#### [WORK TO COMPLETE]
Search the material below for the string "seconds" and list each line that holds it.

#### [SUPPLIED MATERIAL]
━━━
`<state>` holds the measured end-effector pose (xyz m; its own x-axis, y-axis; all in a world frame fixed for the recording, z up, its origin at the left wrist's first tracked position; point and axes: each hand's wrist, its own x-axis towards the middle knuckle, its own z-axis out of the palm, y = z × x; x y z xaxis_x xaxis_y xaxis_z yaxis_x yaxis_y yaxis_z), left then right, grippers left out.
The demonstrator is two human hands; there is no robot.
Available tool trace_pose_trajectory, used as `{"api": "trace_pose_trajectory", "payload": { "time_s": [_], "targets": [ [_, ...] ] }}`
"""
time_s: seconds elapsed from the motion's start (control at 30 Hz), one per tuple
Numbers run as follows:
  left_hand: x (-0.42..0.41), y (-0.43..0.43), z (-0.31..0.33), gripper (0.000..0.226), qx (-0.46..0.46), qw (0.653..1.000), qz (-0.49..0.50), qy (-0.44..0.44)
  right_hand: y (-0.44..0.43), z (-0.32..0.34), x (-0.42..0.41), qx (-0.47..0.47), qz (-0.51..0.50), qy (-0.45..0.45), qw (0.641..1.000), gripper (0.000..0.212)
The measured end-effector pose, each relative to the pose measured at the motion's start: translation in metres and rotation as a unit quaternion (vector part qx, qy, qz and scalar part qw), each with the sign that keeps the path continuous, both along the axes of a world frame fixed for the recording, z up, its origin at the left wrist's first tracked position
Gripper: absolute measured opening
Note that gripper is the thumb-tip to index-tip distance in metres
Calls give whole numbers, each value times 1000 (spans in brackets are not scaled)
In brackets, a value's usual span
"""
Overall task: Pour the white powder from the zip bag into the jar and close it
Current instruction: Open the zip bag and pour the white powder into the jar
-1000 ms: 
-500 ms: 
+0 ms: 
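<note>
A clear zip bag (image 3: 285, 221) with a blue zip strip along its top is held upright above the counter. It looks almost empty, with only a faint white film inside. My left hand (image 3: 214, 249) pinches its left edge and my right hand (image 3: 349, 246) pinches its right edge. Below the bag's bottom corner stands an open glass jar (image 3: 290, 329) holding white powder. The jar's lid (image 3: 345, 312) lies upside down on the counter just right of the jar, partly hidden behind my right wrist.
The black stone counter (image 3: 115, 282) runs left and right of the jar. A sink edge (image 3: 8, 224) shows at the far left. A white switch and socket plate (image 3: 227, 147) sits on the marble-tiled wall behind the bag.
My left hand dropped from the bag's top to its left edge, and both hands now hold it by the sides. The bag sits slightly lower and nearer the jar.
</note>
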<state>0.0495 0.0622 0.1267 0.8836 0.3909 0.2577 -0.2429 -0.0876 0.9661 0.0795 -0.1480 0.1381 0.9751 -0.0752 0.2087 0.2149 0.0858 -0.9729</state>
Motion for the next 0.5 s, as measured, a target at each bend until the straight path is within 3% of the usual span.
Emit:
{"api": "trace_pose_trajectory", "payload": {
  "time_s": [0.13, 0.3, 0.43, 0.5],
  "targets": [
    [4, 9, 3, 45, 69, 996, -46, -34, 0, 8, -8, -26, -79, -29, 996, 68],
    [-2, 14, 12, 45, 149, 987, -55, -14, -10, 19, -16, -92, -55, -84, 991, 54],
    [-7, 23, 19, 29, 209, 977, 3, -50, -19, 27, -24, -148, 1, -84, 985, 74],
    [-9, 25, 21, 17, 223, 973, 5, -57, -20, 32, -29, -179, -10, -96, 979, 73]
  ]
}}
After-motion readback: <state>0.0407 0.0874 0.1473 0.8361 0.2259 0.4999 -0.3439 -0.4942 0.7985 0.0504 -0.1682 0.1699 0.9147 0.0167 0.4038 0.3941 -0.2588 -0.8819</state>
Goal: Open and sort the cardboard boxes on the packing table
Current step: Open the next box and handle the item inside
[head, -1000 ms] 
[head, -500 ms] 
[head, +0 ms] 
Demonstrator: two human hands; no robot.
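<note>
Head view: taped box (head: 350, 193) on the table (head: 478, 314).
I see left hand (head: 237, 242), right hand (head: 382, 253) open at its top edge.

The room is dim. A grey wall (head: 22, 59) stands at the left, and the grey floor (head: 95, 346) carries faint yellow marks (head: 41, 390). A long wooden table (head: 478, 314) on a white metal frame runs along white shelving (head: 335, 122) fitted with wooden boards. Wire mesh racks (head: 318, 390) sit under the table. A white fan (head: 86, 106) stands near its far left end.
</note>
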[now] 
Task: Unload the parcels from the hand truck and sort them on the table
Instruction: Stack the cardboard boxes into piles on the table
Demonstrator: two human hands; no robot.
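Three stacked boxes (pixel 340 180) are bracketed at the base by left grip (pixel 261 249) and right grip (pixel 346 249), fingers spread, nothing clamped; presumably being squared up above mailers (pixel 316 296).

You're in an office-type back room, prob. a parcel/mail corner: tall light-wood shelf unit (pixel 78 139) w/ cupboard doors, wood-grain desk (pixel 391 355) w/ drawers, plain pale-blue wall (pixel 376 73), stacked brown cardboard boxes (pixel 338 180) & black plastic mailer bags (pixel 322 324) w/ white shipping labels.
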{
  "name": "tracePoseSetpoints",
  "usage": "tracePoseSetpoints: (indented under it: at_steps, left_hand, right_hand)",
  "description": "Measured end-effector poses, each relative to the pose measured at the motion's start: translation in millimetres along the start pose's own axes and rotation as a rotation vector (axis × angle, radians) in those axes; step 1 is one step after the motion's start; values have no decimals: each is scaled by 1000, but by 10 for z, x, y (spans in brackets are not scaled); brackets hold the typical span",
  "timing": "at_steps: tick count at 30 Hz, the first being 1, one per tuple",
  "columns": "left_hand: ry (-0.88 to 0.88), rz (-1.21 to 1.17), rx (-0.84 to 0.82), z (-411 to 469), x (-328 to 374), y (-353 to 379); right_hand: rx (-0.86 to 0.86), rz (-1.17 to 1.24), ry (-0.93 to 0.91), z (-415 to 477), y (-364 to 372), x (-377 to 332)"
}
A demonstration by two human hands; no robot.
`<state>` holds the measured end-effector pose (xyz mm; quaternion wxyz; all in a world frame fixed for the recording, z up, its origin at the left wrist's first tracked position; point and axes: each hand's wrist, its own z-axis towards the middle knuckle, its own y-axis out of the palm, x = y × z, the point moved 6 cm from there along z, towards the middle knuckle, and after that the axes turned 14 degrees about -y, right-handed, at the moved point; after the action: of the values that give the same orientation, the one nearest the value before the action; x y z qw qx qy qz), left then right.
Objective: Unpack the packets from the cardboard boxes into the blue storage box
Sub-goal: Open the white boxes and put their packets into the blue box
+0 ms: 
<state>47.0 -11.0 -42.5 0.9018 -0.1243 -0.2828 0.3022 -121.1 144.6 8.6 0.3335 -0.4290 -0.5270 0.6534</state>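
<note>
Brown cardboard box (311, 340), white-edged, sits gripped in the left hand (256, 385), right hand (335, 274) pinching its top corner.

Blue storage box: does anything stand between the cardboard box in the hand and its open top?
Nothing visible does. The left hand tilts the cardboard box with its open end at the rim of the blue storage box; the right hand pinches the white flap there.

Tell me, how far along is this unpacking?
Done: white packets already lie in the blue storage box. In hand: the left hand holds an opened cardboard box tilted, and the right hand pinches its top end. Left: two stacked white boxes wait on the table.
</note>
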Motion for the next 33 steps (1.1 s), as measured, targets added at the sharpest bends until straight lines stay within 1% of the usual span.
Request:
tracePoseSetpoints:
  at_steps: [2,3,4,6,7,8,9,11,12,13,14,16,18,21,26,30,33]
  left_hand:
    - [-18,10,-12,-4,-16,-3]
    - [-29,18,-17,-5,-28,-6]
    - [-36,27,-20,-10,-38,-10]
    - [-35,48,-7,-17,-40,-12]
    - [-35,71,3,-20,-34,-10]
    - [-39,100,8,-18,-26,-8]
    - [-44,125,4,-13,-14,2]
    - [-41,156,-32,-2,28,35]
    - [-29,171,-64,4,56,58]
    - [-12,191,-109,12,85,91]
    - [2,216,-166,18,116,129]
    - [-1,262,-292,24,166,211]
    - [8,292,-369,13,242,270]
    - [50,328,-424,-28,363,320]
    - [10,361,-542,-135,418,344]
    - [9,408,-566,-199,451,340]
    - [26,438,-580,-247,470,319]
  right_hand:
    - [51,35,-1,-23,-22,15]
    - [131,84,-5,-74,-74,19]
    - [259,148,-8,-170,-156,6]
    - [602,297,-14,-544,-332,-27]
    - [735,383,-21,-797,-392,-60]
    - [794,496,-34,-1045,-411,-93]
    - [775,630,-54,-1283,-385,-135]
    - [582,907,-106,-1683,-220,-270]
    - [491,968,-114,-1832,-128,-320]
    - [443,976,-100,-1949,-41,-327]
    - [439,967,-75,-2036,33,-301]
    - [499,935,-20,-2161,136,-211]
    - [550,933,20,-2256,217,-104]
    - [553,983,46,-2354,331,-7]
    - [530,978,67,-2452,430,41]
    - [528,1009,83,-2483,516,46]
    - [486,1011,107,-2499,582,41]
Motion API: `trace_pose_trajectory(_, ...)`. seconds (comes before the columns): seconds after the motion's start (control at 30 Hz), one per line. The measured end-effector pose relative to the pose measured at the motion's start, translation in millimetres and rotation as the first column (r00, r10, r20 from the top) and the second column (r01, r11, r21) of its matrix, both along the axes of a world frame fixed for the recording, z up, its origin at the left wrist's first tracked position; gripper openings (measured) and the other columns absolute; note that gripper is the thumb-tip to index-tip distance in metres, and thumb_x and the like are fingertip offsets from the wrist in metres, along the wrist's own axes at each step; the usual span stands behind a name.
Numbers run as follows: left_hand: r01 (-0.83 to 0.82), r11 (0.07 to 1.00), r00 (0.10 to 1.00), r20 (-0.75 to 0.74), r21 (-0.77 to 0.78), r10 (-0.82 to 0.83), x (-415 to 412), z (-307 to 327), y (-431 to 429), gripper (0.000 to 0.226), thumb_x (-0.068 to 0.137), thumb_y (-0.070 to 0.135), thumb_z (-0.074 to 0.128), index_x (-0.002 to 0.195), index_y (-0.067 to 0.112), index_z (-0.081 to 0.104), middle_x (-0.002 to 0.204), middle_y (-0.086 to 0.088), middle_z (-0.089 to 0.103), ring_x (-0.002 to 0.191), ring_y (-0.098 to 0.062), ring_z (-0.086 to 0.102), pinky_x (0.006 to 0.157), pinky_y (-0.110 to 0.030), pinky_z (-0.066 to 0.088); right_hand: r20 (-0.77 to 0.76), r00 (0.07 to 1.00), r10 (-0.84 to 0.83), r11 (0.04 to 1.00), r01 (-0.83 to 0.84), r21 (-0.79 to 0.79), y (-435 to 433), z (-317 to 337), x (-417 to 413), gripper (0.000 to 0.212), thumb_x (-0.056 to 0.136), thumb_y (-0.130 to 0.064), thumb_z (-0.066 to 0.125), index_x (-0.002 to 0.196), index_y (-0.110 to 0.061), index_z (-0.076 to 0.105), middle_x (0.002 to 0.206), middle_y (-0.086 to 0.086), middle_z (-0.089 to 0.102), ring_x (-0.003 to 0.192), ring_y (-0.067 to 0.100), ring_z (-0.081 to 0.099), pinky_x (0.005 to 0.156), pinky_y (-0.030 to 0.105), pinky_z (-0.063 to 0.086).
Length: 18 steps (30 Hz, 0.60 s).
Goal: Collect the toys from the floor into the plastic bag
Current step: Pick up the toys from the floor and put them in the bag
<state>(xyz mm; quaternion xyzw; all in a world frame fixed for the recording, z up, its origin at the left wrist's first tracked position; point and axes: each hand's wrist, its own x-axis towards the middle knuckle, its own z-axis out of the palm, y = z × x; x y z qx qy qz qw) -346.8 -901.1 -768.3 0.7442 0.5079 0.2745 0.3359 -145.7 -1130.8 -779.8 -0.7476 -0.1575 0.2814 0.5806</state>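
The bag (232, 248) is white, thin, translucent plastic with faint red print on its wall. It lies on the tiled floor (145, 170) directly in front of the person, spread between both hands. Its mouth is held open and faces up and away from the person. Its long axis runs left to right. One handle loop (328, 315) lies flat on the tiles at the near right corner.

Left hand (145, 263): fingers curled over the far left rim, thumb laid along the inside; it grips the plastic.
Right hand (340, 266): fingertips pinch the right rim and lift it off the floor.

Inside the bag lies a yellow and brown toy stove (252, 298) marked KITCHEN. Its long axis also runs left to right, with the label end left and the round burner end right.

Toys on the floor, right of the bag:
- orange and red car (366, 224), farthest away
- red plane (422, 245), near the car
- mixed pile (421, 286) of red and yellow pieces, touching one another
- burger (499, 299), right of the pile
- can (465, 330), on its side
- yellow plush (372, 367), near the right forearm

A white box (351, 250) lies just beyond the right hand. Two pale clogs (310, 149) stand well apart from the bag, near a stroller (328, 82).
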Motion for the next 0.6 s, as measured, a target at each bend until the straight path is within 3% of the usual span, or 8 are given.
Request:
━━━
#### [SOLUTION BELOW]
time_s: seconds elapsed from the motion's start (control at 30 Hz), one per tuple
Motion API: `trace_pose_trajectory(_, ...)`. seconds (comes before the columns): seconds after the motion's start (control at 30 Hz), one per line. The measured end-effector pose relative to the pose measured at the motion's start, translation in millimetres and rotation as the first column (r00, r10, r20 from the top) and the second column (r01, r11, r21) of its matrix, both along the axes of a world frame fixed for the recording, z up, its origin at the left wrist's first tracked position; gripper openings (measured) and the other columns absolute; note that gripper is the thumb-tip to index-tip distance in metres, and thumb_x and the like are fingertip offsets from the wrist in metres, along the wrist's own axes at each step; the usual span stands behind a name.

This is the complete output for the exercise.